A secondary but still notable obstacle is lack of coherence in the U.S. position. High-level officials have endorsed “competitive neutrality” while failing to indicate which variant is being discussed. If the term is retained, it must be plain that what is meant is a powerful upgrade of the Australian and OECD versions both in objectives and implementation.
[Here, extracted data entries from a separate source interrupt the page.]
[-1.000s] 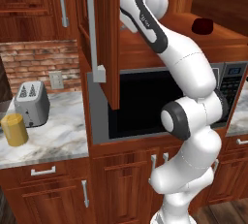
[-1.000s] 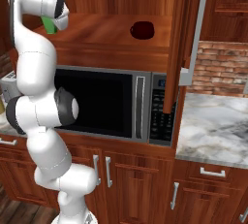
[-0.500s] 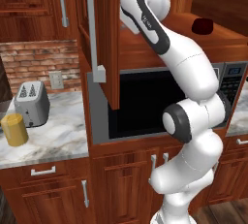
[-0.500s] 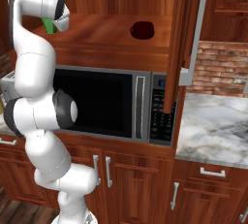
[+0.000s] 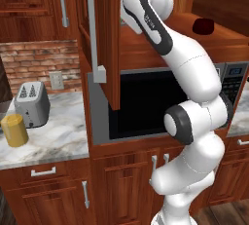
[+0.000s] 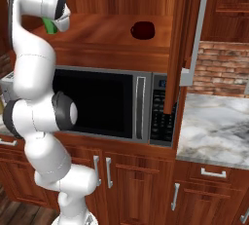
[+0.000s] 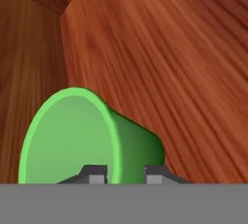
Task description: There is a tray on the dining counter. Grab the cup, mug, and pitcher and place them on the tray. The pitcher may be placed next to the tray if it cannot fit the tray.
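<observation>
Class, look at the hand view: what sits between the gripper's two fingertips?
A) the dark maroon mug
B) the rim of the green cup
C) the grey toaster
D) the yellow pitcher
B: in the hand view the gripper has one fingertip inside and one outside the wall of the green cup, at its rim, inside the wooden cabinet.

Green cup [image 7: 92,138] is running off the bottom of the hand view, its lower side lost behind the finger tips [image 7: 95,173], so contact between pads and rim cannot be judged. In the right base view the white arm is covering all but a green sliver of it. Toaster [image 5: 32,103] and pitcher [image 5: 14,130] are sitting low left in the left base view, details too small to read.
</observation>
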Motion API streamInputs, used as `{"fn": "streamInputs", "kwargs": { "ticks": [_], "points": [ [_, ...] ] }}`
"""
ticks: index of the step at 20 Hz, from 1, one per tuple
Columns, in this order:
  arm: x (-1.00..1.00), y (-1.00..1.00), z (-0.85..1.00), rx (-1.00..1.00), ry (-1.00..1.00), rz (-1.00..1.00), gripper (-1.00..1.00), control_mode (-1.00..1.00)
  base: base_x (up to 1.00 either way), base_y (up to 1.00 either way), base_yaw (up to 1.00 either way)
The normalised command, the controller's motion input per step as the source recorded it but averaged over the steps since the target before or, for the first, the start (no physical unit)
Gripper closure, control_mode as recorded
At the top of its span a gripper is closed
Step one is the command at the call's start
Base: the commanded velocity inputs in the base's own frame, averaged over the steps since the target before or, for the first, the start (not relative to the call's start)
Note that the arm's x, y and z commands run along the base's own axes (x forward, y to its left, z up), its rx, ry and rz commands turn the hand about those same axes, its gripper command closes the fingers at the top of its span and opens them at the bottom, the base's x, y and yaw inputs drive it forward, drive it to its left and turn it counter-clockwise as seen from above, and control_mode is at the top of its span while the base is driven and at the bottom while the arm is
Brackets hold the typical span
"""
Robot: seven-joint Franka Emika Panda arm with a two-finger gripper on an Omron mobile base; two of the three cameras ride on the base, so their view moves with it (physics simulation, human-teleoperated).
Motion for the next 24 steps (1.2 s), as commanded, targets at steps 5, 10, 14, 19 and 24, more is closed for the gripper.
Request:
{"fn": "streamInputs", "kwargs": {
  "ticks": [5,10,14,19,24],
  "points": [
    [-0.29,-0.32,-0.01,0.05,-0.06,-0.02,1.00,-1.00,0.00,0.00,0.00],
    [-0.46,-0.31,0.00,0.02,-0.06,-0.06,1.00,-1.00,0.00,0.00,0.00],
    [-0.77,-0.33,0.00,0.00,-0.06,-0.12,1.00,-1.00,0.00,0.00,0.00],
    [-0.84,-0.60,0.00,0.00,-0.04,-0.09,1.00,-1.00,0.00,0.00,0.00],
    [-1.00,-0.79,0.00,0.00,0.00,-0.06,1.00,-1.00,0.00,0.00,0.00]
  ]
}}
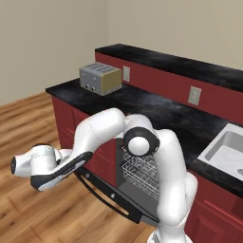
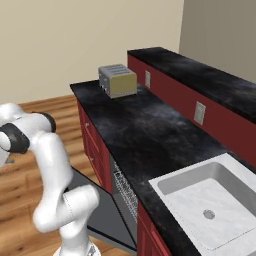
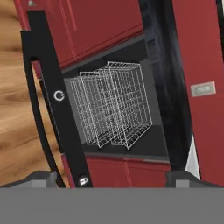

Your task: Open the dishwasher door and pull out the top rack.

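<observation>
The dishwasher door [image 1: 110, 194] hangs open, swung down toward the floor, with its long bar handle [image 1: 97, 190] at the outer edge. In the hand view, which is rolled sideways, the door's black band [image 3: 57, 100] and the handle [image 3: 39, 118] run down the left. The top rack [image 3: 127, 103] of thin silver wire sits in the dark opening behind it, also seen as the rack [image 1: 142, 172] and the rack [image 2: 125, 189] under the counter. My gripper [image 3: 114, 178] is open, with nothing between its fingers. It is held out in front of the door, apart from the door and rack.
A silver toaster [image 1: 100, 78] stands on the black counter [image 1: 156, 111]. A white sink [image 2: 210, 205] lies at the right. Red cabinet fronts [image 3: 100, 26] flank the dishwasher. Wood floor [image 1: 28, 118] spreads to the left of the open door.
</observation>
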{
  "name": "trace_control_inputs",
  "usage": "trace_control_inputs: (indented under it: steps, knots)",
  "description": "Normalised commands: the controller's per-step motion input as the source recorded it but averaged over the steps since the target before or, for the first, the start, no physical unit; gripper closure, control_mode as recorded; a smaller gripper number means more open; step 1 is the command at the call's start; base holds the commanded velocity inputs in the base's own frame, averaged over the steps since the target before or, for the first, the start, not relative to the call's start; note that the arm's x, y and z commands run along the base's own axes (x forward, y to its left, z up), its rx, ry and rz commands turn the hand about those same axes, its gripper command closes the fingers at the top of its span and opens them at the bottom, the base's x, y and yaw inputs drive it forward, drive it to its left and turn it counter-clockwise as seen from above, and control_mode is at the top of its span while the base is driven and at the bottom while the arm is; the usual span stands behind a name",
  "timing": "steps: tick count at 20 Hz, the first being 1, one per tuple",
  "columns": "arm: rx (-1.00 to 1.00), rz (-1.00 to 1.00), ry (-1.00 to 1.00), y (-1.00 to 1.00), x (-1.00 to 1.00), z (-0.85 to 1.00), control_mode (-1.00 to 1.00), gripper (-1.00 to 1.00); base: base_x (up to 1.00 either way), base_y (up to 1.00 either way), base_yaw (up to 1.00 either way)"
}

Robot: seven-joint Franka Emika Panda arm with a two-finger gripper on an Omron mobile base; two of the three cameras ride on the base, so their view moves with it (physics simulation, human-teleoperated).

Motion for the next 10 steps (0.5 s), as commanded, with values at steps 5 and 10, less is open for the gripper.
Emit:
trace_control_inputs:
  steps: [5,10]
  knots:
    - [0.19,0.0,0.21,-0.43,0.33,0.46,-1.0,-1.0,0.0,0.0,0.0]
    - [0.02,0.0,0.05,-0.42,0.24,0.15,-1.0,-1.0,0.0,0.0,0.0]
The U.S. should put forward not just the best proposal of TPP members, but the strongest possible proposal that can adopted at present, addressing the full range of regulatory and financial advantages that can be conferred on SOEs.
The U.S. should therefore:
- Make clear within the U.S. government, in the TPP negotiations, and more broadly across international forums that old versions of competitive neutrality are unacceptable.
- Ensure the TPP variant of competitive neutrality can respond to governments strongly motivated to support SOEs (through regulatory protection, financial subsidies, and legalization of market-distorting behavior). The first of many needed steps is to strike the net benefit provision.
- Adopt an ultimate goal of barring SOEs from as many activities as possible. While not practical now, it may be feasible in, for instance, a future U.S.–EU agreement.
Conclusion: Or Else
SOEs undermine competition both at home and globally, and Congress has rightly shown bipartisan hostility to their current, prominent role. Unrestricted SOEs are a threat to an open global trading system. A weakly grounded approach to competitive neutrality will set a very poor precedent, sharply reduce the value of the TPP, and imperil its prospects for passage.
—Derek Scissors, PhD, is Senior Research Fellow in Asia Economic Policy in the Asian Studies Center at The Heritage Foundation.